What needs to be done:
Write each line exactly, from the line that holds "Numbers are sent" through the final line of the material, and no other line.

Raw data:
──────────────────────────────
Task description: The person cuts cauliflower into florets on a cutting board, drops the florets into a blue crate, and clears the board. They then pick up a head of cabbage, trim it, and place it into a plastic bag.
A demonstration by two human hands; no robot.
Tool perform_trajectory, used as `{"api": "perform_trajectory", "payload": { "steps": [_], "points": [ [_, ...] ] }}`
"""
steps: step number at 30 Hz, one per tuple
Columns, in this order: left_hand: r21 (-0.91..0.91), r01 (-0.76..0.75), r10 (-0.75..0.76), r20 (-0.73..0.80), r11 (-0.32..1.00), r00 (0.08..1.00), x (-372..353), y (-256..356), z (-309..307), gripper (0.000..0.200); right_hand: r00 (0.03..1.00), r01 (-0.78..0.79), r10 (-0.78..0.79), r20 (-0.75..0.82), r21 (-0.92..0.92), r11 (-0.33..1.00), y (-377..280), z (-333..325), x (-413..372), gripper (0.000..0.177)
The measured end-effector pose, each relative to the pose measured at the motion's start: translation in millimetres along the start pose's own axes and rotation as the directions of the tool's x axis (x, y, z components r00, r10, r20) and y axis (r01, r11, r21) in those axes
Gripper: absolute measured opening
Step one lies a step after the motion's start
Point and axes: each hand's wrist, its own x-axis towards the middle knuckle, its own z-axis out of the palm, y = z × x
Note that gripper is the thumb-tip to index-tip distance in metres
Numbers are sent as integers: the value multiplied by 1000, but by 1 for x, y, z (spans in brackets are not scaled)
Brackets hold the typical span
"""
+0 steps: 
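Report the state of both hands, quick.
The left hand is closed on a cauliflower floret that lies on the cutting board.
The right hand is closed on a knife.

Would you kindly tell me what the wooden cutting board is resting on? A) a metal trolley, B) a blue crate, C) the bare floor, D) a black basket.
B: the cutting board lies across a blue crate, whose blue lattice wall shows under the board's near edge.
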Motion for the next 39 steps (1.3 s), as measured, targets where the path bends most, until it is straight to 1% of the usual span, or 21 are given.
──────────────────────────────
Written solution:
Numbers are sent as integers: the value multiplied by 1000, but by 1 for x, y, z (spans in brackets are not scaled)
Brackets hold the typical span
"""
+0 steps: 
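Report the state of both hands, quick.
The left hand is closed on a cauliflower floret that lies on the cutting board.
The right hand is closed on a knife.

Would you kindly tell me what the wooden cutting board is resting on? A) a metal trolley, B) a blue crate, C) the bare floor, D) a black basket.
B: the cutting board lies across a blue crate, whose blue lattice wall shows under the board's near edge.
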Motion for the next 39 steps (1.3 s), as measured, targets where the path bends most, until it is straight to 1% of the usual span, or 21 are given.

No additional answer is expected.